El ambiente dentro del grupo es óptimo. Los jugadores muestran entusiasmo, compañerismo y confianza en el proyecto. Alfaro ha sabido generar una dinámica de trabajo positiva, donde cada integrante entiende su rol dentro del plantel.
“Más allá del talento individual, lo más importante es el equipo. La unión del grupo es nuestra mayor fortaleza. Todos empujamos hacia el mismo lado”, enfatizó Galarza.
La ilusión de volver al Mundial
Paraguay no participa en una Copa del Mundo desde Sudáfrica 2010, cuando alcanzó los cuartos de final y dejó una huella imborrable. Desde entonces, varias generaciones han intentado devolver al país a la élite futbolística sin éxito. Sin embargo, el nuevo proceso liderado por Alfaro ha reavivado la esperanza de los hinchas.

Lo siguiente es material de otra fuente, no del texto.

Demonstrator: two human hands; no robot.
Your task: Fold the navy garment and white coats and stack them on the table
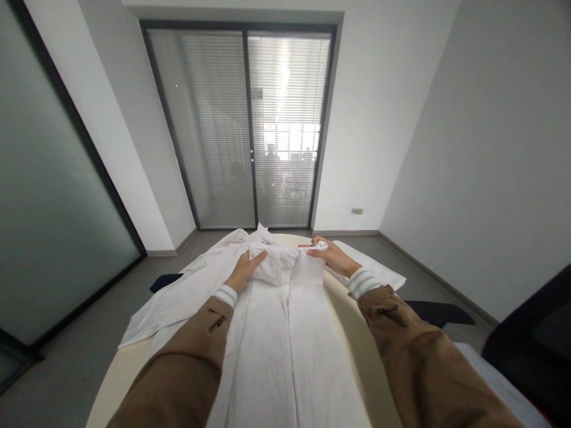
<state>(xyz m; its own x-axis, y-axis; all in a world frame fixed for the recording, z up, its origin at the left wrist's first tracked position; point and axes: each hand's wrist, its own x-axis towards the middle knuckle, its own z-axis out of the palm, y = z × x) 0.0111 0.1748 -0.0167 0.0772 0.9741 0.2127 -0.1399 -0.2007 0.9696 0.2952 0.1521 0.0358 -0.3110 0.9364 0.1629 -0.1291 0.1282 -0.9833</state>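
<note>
A long white coat (267, 351) lies lengthwise on the table, with a seam or front edge running down its middle. One white sleeve-like part (178, 309) spreads out over the table's left side, and another white part (375, 266) reaches past the right edge. At the far end, the cloth is bunched and slightly lifted between my hands. My left hand (244, 270) pinches it with the thumb on top. To the right, my right hand (333, 255) grips the upper edge between thumb and fingers. Folds hide some fingertips.
A rounded cream table (357, 356) is under the cloth. A black chair (535, 345) stands at right, with light cloth (495, 380) near it. Dark chair parts (165, 282) show at left. Beyond are a glass door with blinds (250, 131) and white walls.
</note>
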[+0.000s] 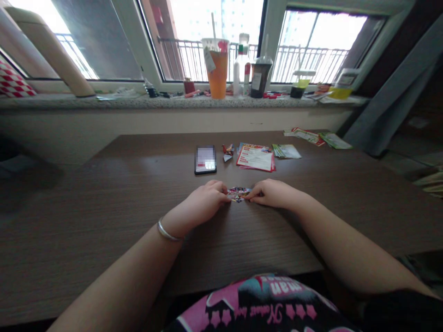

“Sabemos que el pueblo paraguayo vive el fútbol con pasión. Queremos que vuelvan a sentirse orgullosos de la Selección. El objetivo está claro: clasificar al Mundial y pelear por cosas grandes”, señaló el mediocampista riverplatense.
El plantel es consciente de que el camino será largo y competitivo, pero la mentalidad ha cambiado. El discurso de los jugadores refleja una confianza renovada, basada en el trabajo, la estrategia y la fe colectiva.
El mensaje a la afición paraguaya
Galarza aprovechó su contacto con los medios para enviar un mensaje directo a los aficionados:
“Queremos que sepan que estamos dejando todo por esta camiseta. Paraguay siempre se caracterizó por su coraje y su entrega, y este grupo lo tiene. Les pedimos que sigan creyendo, porque vamos a luchar hasta el final.”
La comunidad paraguaya en Estados Unidos ha respondido con entusiasmo, acompañando los entrenamientos y llenando los estadios donde juega la Albirroja. El cariño de los hinchas ha sido un impulso adicional para el plantel.
Conclusión: una nueva era para la Albirroja
Con Gustavo Alfaro al mando, Paraguay atraviesa un proceso de reconstrucción futbolística y emocional. Los amistosos en Estados Unidos representan mucho más que simples partidos de preparación: son la oportunidad de consolidar un estilo, fortalecer el espíritu competitivo y reafirmar la identidad de un equipo que quiere volver a brillar.
Las palabras de Matías Galarza resumen el sentimiento de toda una selección:
“Nos preparamos con la ilusión de un país entero. Tenemos talento, trabajo y fe. Estamos listos para salir campeones.”